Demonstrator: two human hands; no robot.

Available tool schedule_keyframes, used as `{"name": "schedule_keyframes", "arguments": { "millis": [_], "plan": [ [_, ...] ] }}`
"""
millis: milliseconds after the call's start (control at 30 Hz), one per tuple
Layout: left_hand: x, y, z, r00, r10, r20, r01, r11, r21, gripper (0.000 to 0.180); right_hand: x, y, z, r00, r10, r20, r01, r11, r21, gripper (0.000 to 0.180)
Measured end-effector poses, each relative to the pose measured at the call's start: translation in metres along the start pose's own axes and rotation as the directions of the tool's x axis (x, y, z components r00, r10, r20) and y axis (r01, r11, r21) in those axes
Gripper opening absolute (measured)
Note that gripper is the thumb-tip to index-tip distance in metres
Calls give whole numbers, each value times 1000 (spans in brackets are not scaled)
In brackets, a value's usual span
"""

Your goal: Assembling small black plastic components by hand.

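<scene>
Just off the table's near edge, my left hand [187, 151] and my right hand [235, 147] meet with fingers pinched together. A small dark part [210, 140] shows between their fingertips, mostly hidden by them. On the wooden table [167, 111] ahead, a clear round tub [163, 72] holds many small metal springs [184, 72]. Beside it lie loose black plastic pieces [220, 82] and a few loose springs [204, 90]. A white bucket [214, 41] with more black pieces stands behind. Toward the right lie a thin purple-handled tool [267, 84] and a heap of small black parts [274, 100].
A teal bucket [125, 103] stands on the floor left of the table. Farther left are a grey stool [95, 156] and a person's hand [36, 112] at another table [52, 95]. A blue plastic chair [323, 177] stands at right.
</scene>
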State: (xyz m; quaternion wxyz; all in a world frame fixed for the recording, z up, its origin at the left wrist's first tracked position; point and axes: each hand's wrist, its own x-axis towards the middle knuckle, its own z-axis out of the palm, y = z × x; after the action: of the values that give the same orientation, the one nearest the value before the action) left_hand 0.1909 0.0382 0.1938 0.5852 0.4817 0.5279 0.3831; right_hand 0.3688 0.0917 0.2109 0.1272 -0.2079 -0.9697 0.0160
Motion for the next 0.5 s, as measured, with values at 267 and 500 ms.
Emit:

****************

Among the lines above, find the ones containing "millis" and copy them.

**Solved problem**.
Available tool schedule_keyframes, used as `{"name": "schedule_keyframes", "arguments": { "millis": [_], "plan": [ [_, ...] ] }}`
millis: milliseconds after the call's start (control at 30 Hz), one per tuple

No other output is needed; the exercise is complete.